By scanning it, users instantly link their phone to the car without complex setup. This enables a personalized and simplified infotainment experience, pulling in their preferred settings, navigation history, and easy controls all through a familiar device. It’s especially helpful for new, elderly, or guest users who avoid traditional pairing steps.
Optimizes voice assistant responsiveness through NLP (Natural Language Processing) and ML (Machine Learning) by adapting to the user’s speech pace, accent, and clarity, making interactions more accurate, polite, and personalized over time.
Step 1: Creating Driver's Profile
Step 2: Adding Contacts & their Labels
To improve accuracy, the system lets users label contacts the way they naturally call them, like “Maa” or “Didi”. Using NLP, the voice assistant learns to recognize these personal references instead of relying solely on formal names. This makes calling faster, reduces errors, and creates a more intuitive, human-like interaction.

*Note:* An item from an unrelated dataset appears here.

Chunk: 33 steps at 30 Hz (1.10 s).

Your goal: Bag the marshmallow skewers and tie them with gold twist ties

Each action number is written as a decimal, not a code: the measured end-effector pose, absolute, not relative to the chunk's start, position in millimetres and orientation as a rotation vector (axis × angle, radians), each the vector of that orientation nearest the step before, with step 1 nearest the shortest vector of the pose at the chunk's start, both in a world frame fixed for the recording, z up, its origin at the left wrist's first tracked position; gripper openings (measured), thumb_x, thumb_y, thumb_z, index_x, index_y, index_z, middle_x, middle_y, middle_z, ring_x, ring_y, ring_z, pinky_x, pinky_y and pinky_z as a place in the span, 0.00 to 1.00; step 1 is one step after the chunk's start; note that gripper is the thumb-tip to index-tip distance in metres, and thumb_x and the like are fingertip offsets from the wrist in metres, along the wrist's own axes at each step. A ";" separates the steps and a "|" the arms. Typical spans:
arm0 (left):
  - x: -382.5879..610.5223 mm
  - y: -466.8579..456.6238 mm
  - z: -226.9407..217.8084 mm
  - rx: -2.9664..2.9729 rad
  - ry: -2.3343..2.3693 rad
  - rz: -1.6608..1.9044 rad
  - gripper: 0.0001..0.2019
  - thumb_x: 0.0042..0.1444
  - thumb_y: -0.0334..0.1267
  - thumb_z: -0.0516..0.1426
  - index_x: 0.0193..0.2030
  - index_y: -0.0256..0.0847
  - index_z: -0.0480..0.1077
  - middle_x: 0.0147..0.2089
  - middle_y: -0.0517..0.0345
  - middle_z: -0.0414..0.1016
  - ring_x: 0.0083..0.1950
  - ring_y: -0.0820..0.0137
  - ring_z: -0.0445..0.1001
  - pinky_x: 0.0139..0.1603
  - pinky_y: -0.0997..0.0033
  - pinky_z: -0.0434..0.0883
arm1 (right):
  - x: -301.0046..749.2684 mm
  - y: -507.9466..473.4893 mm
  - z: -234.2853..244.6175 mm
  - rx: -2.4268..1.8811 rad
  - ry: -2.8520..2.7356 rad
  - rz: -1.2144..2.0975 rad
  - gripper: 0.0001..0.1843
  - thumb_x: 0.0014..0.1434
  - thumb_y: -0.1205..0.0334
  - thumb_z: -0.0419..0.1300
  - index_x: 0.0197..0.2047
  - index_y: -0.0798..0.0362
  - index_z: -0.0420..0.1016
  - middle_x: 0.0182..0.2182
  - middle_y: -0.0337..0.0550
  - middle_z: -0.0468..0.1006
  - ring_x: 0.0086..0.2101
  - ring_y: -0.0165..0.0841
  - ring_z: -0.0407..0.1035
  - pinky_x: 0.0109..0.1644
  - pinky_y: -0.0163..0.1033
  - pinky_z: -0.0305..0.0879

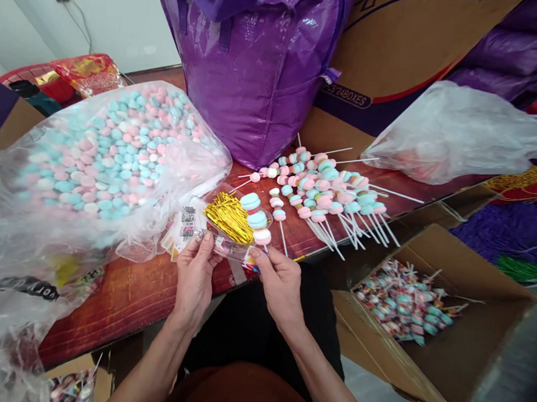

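My left hand (195,275) is closed, pinching one end of a small clear printed plastic wrapper (231,249) between thumb and fingers. The wrapper's other end is at the closed fingers of my right hand (281,284). From my right hand's grip rises a marshmallow skewer (256,219) with blue and pink-white pieces; most of its stick is hidden. Behind the wrapper lies a tray of gold twist ties (231,216). Printed flat wrappers (182,229) rest beside my left fingers. Several more marshmallow skewers (324,189) are piled to the right, white sticks pointing outward.
A large clear bag of loose marshmallows (103,148) fills the table's left side. A purple bag (249,72) stands at the back, beside a big carton (396,45). Below right, an open cardboard box (478,335) holds wrapped skewers (408,300). A whitish plastic bag (459,134) lies far right.
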<state>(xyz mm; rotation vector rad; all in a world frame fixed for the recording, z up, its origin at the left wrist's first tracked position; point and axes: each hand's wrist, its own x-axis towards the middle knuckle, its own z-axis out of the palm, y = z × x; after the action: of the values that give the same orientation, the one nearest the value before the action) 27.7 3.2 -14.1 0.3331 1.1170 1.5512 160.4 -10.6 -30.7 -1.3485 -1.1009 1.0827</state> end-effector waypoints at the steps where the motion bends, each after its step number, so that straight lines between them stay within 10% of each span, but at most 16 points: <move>1: 27.7 6.0 -14.4 0.306 1.121 1.564 0.15 0.41 0.43 0.73 0.31 0.39 0.76 0.29 0.64 0.78 0.30 0.78 0.75 0.34 0.78 0.72 | 161.9 -11.1 -29.3 -1.360 -1.099 1.047 0.23 0.61 0.48 0.60 0.21 0.53 0.64 0.20 0.33 0.61 0.24 0.27 0.54 0.27 0.33 0.55; 23: 13.5 31.4 -17.2 0.240 1.138 1.715 0.21 0.43 0.51 0.71 0.34 0.39 0.72 0.34 0.61 0.79 0.30 0.75 0.76 0.32 0.76 0.69 | 201.7 -53.8 -31.5 -1.336 -1.741 0.335 0.11 0.66 0.69 0.57 0.29 0.54 0.71 0.20 0.34 0.66 0.20 0.24 0.59 0.27 0.33 0.56; 33: 12.7 33.5 -26.9 0.485 1.189 1.858 0.18 0.51 0.53 0.65 0.33 0.40 0.71 0.32 0.62 0.76 0.32 0.75 0.75 0.34 0.76 0.70 | 204.0 -49.9 -31.4 -1.298 -1.673 0.680 0.12 0.65 0.66 0.58 0.30 0.55 0.75 0.22 0.36 0.70 0.22 0.25 0.61 0.27 0.32 0.57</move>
<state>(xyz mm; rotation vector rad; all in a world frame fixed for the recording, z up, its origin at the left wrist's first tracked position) 12.7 33.5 -26.9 0.4847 1.1885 1.8579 204.0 -49.9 -31.4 -1.2982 -1.6729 0.6798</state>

Step 3: Creating Driver's Profile
Even if locations weren’t previously saved in the user’s navigation app, the system allows them to add personalized labels like “my hospital” or “Dadi’s house” within CarConnect. This enables the voice assistant to recognize and respond to natural commands without relying on pre-saved addresses, making navigation feel more personal and intuitive.
Step 4: Adding Emergency Numbers and Trigger Phrase
Users can also add emergency contacts with designated trigger phrases like “Call anyone” or “Help me”. Using NLP, the voice assistant maps these phrases to the assigned contact and prioritizes them in high-stress contexts or repeated urgent tones. This ensures that in moments of panic or distraction, users don’t need to recall exact names, just natural, intuitive phrases, allowing for faster, more reliable emergency response.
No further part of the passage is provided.